Warm-up und Cool down!

Kalt ist´s draussen und finster! Also es ist so richtig Winter, mit Schnee, wenig Sonne und eisigen Temperaturen. Alle Leute laufen dick vermummt und fest eingepackt durch die Straßen. „Gehen die alle hier zu einem Begräbnis? Die sind ja alle schwarz angezogen?“ fragte neulich meine Tochter. „Im Winter trägt man eher dünklere und warme Kleidung,“ bemerkte ich trocken dazu. „Na dann befindet sich die Stadt wohl in einem alljährlichen jahreszeitlichen Trauerzug?“ blinzelte sie mir aus ihrem rosa Wintermäntelchen keck entgegen. Was meine süße Tochter da so lieb von sich gab, hatte schon viel Wahres an sich. Ein klares Rot, Flaschengrün, Magenta oder Pink würde im weißen Schnee weitaus schöner herausstechen und uns die dunklen Tage um einiges farbenfroher gestalten. Stattdessen dominieren aber die Farben Moosgrün, Schlammbraun und das pfiffige Steingrau neben dem Alltagsschwarz.

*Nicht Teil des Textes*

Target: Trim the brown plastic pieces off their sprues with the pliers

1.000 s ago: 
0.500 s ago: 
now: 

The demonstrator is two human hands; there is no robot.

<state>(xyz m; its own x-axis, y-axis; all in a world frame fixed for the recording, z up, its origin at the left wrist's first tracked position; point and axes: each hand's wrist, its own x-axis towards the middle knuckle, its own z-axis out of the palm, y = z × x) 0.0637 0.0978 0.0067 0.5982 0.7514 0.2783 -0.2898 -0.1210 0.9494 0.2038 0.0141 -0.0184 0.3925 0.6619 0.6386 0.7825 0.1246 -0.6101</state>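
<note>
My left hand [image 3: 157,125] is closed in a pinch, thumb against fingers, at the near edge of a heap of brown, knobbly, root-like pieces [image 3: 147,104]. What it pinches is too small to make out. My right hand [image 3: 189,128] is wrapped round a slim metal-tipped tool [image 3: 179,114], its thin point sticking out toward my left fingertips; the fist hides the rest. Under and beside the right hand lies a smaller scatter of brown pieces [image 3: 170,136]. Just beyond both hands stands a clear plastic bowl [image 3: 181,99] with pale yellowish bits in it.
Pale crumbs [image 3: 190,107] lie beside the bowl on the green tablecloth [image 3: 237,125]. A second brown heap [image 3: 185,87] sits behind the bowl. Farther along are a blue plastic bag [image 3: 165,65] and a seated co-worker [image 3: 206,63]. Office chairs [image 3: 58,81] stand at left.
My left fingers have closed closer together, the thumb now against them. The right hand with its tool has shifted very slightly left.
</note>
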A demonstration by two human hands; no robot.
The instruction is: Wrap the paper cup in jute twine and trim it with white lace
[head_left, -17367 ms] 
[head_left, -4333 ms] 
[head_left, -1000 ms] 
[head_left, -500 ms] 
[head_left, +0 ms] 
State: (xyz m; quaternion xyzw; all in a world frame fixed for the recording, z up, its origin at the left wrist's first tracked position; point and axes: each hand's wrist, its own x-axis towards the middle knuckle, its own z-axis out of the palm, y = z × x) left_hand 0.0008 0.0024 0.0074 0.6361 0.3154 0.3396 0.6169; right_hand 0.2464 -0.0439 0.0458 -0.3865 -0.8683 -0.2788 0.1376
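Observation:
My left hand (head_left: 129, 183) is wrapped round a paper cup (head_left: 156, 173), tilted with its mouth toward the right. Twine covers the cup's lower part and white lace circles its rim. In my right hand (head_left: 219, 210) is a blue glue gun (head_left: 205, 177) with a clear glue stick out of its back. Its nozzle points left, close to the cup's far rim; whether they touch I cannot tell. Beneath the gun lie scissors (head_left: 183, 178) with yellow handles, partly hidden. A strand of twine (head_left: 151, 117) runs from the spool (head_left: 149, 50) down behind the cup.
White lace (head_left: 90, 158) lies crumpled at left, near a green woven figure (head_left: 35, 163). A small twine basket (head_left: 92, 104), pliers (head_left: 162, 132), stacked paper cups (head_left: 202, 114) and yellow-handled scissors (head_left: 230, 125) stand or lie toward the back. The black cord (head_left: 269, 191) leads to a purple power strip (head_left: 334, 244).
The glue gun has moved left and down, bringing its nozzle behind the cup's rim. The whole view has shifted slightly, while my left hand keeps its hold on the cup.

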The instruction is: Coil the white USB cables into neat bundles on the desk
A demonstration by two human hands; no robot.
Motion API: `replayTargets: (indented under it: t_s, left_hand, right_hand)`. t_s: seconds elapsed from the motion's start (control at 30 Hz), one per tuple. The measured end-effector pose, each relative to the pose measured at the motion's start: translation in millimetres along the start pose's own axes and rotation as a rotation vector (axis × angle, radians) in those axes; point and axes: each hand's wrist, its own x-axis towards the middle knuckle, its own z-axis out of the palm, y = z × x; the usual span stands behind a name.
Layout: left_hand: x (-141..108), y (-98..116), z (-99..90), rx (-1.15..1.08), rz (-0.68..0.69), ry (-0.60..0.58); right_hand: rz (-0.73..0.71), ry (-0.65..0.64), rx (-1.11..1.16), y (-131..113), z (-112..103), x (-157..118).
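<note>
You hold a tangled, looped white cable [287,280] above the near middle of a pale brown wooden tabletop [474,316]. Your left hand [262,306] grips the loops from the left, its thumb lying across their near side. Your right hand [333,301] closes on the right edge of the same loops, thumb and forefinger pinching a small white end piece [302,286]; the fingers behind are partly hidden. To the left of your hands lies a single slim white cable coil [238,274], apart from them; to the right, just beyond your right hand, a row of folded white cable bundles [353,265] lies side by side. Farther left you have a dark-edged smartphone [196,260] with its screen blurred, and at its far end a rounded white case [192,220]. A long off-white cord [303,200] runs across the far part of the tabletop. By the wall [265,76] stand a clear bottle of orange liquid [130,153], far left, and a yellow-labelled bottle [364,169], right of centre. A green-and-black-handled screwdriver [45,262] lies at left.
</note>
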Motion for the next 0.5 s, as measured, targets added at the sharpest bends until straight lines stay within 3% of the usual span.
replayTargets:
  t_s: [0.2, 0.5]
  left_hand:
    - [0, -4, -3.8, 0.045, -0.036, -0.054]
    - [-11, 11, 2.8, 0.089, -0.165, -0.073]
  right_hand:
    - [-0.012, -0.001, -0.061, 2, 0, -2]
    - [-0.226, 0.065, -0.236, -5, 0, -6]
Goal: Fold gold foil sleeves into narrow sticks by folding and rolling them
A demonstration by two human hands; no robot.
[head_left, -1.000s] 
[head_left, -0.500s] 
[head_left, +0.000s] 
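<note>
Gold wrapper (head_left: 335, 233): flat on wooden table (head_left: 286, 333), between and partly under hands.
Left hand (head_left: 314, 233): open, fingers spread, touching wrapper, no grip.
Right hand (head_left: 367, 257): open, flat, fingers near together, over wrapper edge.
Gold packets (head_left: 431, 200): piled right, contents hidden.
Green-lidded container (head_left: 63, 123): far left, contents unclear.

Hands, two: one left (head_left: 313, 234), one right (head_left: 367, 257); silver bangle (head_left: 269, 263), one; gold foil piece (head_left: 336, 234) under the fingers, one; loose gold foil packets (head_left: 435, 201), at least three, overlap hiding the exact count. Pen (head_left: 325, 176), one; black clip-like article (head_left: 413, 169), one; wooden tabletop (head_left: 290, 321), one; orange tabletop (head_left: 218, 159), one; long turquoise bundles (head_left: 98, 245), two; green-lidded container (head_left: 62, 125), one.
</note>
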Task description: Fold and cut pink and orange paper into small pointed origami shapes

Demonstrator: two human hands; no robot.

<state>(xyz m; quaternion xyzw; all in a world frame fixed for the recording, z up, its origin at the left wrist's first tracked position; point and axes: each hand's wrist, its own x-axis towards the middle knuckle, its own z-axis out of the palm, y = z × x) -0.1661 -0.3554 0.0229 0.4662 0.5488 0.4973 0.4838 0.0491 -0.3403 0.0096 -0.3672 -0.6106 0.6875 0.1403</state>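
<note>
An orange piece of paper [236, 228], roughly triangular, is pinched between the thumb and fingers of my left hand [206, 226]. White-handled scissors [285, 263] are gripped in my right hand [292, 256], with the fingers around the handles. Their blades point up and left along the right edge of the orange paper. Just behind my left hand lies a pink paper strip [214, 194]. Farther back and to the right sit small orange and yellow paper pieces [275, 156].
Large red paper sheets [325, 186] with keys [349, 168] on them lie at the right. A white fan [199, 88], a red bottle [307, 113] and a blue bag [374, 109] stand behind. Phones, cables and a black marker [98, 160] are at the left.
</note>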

Warum bloß beginnen wir gerade in der düstersten Zeit modisch in den Tarnfarben des Braunkohlerevier herumzugrundeln?
Ein physikalischer Trick steckt dahinter, erklärte mir neulich eine Freundin dazu. Ein schwarzer Stoff hält warm, da mit dem Licht auch Energie transportiert wird und Schwarz das gesamte sichtbare Spektrum des Lichts schluckt bzw. absorbiert. Warm-up und Cool down steckt somit instinktiv in uns? Aber könnten wir uns dann nicht einmal etwas vom Eisbären abschauen?

1 Kommentar:

Anonym hat gesagt…

Ihre Tochter hat völlig Recht und hat den totalen Durchblick. Nur – die Eisbären sind bereits vom Aussterben bedroht und werden wohl auch bald Trauer tragen. Wobei ja in südlichen Ländern Weiß durchaus die Farbe der Trauerkleidung ist und demnach ist der Eisbär eigentlich schon seit seinem Launch auf das Aussterben ausgerichtet.